▶ _ASSIGNED TASK_
From the first line to the last, give the data again exactly.

▶ _Records from a data source_
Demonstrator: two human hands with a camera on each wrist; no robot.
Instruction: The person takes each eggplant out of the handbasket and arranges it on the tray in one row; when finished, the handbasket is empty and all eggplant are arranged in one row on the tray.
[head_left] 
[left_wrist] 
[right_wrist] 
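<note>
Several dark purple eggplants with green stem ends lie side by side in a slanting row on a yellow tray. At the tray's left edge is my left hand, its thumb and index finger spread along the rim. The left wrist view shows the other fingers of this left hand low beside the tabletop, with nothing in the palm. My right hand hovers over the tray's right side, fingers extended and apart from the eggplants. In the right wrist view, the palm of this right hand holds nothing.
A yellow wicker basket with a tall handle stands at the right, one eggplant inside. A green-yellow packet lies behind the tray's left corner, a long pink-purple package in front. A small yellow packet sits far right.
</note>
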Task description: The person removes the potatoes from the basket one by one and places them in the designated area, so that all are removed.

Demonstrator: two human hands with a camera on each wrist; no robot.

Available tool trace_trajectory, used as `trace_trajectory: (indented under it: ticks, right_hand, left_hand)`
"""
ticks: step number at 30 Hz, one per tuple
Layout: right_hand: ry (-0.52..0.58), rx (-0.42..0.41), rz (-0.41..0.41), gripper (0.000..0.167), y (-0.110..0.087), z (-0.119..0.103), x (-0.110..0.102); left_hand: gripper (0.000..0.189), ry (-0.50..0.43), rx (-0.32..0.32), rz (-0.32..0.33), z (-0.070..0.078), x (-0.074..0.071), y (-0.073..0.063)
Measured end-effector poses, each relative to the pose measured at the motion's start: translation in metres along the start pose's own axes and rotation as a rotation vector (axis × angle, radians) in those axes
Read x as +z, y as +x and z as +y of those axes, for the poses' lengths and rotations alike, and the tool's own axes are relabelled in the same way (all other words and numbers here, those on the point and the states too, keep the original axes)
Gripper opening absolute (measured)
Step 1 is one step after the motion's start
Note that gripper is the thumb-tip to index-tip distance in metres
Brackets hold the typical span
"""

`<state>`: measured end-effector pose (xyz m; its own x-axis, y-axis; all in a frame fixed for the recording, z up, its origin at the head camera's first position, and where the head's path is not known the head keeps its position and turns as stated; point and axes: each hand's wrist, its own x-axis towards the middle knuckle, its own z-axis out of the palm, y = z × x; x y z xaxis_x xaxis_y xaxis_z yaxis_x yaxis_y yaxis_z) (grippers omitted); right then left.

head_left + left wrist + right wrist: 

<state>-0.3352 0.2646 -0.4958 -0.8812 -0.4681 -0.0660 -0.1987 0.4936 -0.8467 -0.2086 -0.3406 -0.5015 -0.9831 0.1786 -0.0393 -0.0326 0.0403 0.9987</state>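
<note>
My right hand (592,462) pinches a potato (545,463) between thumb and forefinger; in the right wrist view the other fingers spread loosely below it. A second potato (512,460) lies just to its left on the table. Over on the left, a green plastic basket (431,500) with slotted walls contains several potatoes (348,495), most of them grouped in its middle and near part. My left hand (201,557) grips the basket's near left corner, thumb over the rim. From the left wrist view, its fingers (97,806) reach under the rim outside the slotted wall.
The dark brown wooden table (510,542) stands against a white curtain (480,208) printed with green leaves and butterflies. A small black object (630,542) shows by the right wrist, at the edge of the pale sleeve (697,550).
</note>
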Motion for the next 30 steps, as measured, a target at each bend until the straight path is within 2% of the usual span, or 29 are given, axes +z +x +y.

▶ _TASK SOLUTION_
Demonstrator: two human hands with a camera on each wrist; no robot.
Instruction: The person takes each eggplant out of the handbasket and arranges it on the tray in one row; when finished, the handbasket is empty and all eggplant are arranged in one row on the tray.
[head_left] 
[left_wrist] 
[right_wrist] 
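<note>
Several dark purple eggplants with green stem ends lie side by side in a slanting row on a yellow tray. At the tray's left edge is my left hand, its thumb and index finger spread along the rim. The left wrist view shows the other fingers of this left hand low beside the tabletop, with nothing in the palm. My right hand hovers over the tray's right side, fingers extended and apart from the eggplants. In the right wrist view, the palm of this right hand holds nothing.
A yellow wicker basket with a tall handle stands at the right, one eggplant inside. A green-yellow packet lies behind the tray's left corner, a long pink-purple package in front. A small yellow packet sits far right.
</note>
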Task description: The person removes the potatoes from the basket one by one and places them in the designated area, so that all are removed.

Demonstrator: two human hands with a camera on each wrist; no robot.

Available tool trace_trajectory, used as `trace_trajectory: (indented under it: ticks, right_hand, left_hand)`
"""
ticks: step number at 30 Hz, one per tuple
Layout: right_hand: ry (-0.52..0.58), rx (-0.42..0.41), rz (-0.41..0.41), gripper (0.000..0.167), y (-0.110..0.087), z (-0.119..0.103), x (-0.110..0.102); left_hand: gripper (0.000..0.189), ry (-0.50..0.43), rx (-0.32..0.32), rz (-0.32..0.33), z (-0.070..0.078), x (-0.074..0.071), y (-0.073..0.063)
Measured end-effector poses, each relative to the pose measured at the motion's start: translation in metres along the start pose's own axes and rotation as a rotation vector (axis × angle, radians) in those axes
Read x as +z, y as +x and z as +y of those axes, for the poses' lengths and rotations alike, and the tool's own axes are relabelled in the same way (all other words and numbers here, those on the point and the states too, keep the original axes)
Gripper opening absolute (measured)
Step 1 is one step after the motion's start
Note that gripper is the thumb-tip to index-tip distance in metres
Brackets hold the typical span
"""

`<state>`: measured end-effector pose (xyz m; its own x-axis, y-axis; all in a frame fixed for the recording, z up, its origin at the head camera's first position, and where the head's path is not known the head keeps its position and turns as stated; point and axes: each hand's wrist, its own x-axis towards the middle knuckle, its own z-axis out of the palm, y = z × x; x y z xaxis_x xaxis_y xaxis_z yaxis_x yaxis_y yaxis_z) (grippers omitted); right then left.

head_left + left wrist + right wrist: 

<state>-0.3352 0.2646 -0.4958 -0.8812 -0.4681 -0.0660 -0.1987 0.4936 -0.8467 -0.2086 -0.3406 -0.5015 -0.9831 0.1786 -0.0393 -0.0326 0.0403 0.9987</state>
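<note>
My right hand (592,462) pinches a potato (545,463) between thumb and forefinger; in the right wrist view the other fingers spread loosely below it. A second potato (512,460) lies just to its left on the table. Over on the left, a green plastic basket (431,500) with slotted walls contains several potatoes (348,495), most of them grouped in its middle and near part. My left hand (201,557) grips the basket's near left corner, thumb over the rim. From the left wrist view, its fingers (97,806) reach under the rim outside the slotted wall.
The dark brown wooden table (510,542) stands against a white curtain (480,208) printed with green leaves and butterflies. A small black object (630,542) shows by the right wrist, at the edge of the pale sleeve (697,550).
</note>
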Motion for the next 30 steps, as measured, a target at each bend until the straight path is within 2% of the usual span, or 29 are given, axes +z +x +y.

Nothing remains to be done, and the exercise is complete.